*** Begin section ***
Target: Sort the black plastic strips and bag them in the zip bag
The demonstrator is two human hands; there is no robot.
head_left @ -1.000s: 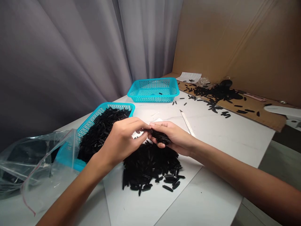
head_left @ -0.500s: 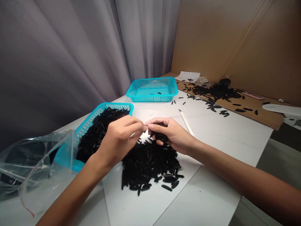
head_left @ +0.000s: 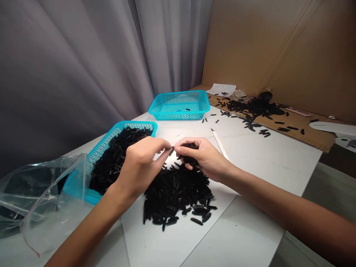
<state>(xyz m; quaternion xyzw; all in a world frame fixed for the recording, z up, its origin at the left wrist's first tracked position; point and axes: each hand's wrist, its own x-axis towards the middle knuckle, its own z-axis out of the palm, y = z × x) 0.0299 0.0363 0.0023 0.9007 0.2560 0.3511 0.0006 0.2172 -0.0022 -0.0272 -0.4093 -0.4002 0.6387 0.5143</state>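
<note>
My left hand (head_left: 144,157) pinches a small, slim black piece (head_left: 171,150) between thumb and fingers, right beside the fingertips of my other hand. Curled round a bunch of black pieces (head_left: 189,154) is my right hand (head_left: 207,157), its thumb and forefinger closed at the tips. Beneath both hands, a loose pile of black elongated pieces (head_left: 178,193) lies on a white sheet (head_left: 178,246). What the pieces are made for cannot be made out. Left of my left hand, a blue perforated basket (head_left: 104,146) is heaped with similar black pieces (head_left: 111,155).
A second blue basket (head_left: 179,115) stands at the back with one black piece inside. More black pieces (head_left: 258,107) are scattered on cardboard (head_left: 306,137) at the right. A white pencil-like stick (head_left: 219,144) lies behind my right hand. A clear plastic bag (head_left: 52,207) sits at the left.
My left fingers have opened slightly and drawn a little away from my right fingertips, showing the black piece between them more clearly. My right hand has stayed almost in place.
</note>
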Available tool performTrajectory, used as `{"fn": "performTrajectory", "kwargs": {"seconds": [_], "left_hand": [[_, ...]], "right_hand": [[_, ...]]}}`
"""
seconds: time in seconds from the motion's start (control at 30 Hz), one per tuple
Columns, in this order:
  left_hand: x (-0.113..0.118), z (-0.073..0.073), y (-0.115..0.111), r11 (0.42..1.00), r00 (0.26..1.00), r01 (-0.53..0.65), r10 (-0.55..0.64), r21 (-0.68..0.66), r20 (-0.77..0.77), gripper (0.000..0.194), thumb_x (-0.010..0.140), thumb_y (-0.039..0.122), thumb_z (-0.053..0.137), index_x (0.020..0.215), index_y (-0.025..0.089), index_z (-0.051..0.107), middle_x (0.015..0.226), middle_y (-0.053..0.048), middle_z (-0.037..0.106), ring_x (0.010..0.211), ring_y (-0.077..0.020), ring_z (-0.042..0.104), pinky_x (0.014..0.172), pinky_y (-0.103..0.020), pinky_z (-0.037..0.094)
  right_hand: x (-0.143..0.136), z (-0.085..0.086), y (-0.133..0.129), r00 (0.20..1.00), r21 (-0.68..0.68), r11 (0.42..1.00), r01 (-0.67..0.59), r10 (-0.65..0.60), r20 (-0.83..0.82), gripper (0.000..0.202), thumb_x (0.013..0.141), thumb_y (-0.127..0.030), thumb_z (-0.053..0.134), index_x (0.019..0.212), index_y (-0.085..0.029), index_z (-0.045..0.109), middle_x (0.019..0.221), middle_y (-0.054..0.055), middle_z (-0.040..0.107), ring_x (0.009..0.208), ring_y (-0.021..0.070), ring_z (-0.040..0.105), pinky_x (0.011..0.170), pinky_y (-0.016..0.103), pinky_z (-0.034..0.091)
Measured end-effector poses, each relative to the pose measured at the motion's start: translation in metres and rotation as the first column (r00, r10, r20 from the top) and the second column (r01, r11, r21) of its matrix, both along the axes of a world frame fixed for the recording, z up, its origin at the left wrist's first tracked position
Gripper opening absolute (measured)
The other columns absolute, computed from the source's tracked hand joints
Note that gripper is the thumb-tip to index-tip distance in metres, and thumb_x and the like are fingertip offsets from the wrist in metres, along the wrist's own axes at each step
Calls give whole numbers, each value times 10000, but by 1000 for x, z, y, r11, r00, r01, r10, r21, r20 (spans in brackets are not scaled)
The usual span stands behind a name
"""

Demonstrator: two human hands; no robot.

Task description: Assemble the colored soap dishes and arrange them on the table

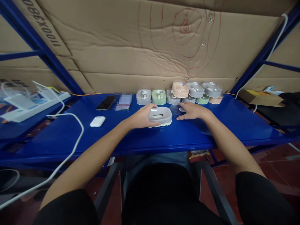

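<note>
My left hand [142, 118] is wrapped round the left end of a grey, rounded box [165, 117] that looks like a soap box, with a dark slot in its top and a white wavy base. It is at the middle of the blue table. Just to its right, my right hand [193, 111] grips a clear plastic lid [173, 111], which bears a round label partly covered by the fingers. Behind the hands stand similar lidded boxes, among them a grey one [143, 97], a green one [159, 97] and a peach one [180, 90].
On the left of the blue table [187, 137] lie a dark phone [105, 102], a partly blurred flat object [124, 103] and a white earbud case [97, 121]. A white cable [78, 140] crosses the left edge. Cardboard [112, 59] walls the back between blue posts.
</note>
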State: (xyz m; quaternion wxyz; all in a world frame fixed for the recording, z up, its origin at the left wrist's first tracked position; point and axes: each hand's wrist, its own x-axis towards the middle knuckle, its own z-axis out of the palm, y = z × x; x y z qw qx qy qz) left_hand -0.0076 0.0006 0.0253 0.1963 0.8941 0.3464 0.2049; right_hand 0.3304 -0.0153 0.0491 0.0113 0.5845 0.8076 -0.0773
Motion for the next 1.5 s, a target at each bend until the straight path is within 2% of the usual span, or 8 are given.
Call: {"fn": "performTrajectory", "kwargs": {"seconds": [0.23, 0.33, 0.47, 0.57, 0.8, 0.97, 1.23, 1.5], "left_hand": [[2, -14, 5, 999, 1000, 28, -28, -33, -8, 1086, 767, 663, 934, 1655, 202, 513, 1693, -229, 576, 1586, -502, 552, 1331, -644, 442], [8, -23, 5, 997, 998, 8, -2, -80, 69, 1343, 672, 679, 1011, 1752, 185, 384, 1740, -270, 519, 1627, -536, 498, 1352, -688, 408], [18, -35, 5, 987, 986, 42, -15, -157, 169, 1593, 571, 687, 1083, 1829, 205, 232, 1741, -306, 512, 1630, -563, 498, 1344, -730, 402], [19, -39, 7, 975, 979, 81, -39, -208, 198, 1684, 551, 677, 1103, 1856, 221, 142, 1766, -331, 491, 1645, -591, 477, 1327, -772, 396], [10, -42, 19, 970, 975, 52, 3, -239, 223, 1752, 502, 614, 1124, 1868, 207, 104, 1761, -344, 508, 1633, -596, 503, 1301, -761, 439], [8, -39, 24, 981, 989, 0, 29, -194, 142, 1667, 478, 625, 1126, 1829, 178, 258, 1678, -342, 592, 1572, -625, 555, 1259, -778, 471], [9, -32, 16, 987, 992, -23, 43, -159, 118, 1383, 532, 618, 1090, 1679, 187, 450, 1553, -259, 697, 1447, -553, 671, 1175, -676, 560], [7, -33, 19, 995, 990, 45, -32, -90, 136, 1102, 599, 650, 1058, 1500, 236, 578, 1464, -174, 749, 1351, -479, 733, 1108, -616, 603]], "right_hand": [[-2, 4, -3, 1000, 30, 999, 20, -21, 4, 943, 883, -725, 867, 1574, -120, 652, 1453, 279, 753, 1286, 491, 757, 1047, 580, 633], [-1, 11, -7, 996, 175, 984, 33, -17, -93, 930, 911, -749, 831, 1566, -113, 653, 1414, 269, 779, 1240, 485, 767, 1030, 599, 628], [-8, 14, -17, 918, 403, 910, -98, 239, -317, 980, 904, -800, 816, 1636, -178, 623, 1553, 217, 730, 1316, 436, 735, 1119, 600, 600], [-23, 5, -23, 842, 394, 880, -264, 410, -351, 983, 881, -838, 827, 1617, -209, 656, 1494, 185, 754, 1306, 406, 737, 1127, 585, 605], [-50, -28, -19, 866, 372, 886, -278, 399, -301, 1030, 878, -835, 840, 1682, -234, 611, 1402, 198, 703, 1317, 449, 696, 1129, 663, 596], [-50, -31, -17, 854, 330, 891, -313, 415, -312, 949, 940, -780, 804, 1702, -257, 589, 1309, 160, 681, 1262, 417, 706, 1107, 653, 619], [-59, -28, -24, 884, 319, 900, -297, 385, -264, 905, 976, -749, 756, 1711, -249, 583, 1387, 174, 660, 1247, 410, 709, 1073, 602, 632], [-66, -28, -28, 923, 344, 892, -293, 358, -143, 875, 993, -696, 722, 1723, -240, 561, 1393, 193, 659, 1170, 404, 697, 981, 548, 627]]}}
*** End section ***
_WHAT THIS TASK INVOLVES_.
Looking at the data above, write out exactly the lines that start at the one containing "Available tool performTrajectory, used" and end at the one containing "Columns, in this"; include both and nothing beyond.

_SOLUTION FOR THIS PROBLEM_.
Available tool performTrajectory, used as `{"fn": "performTrajectory", "kwargs": {"seconds": [_], "left_hand": [[_, ...]], "right_hand": [[_, ...]]}}`
"""
seconds: time in seconds from the motion's start (control at 30 Hz), one per tuple
Columns, in this order:

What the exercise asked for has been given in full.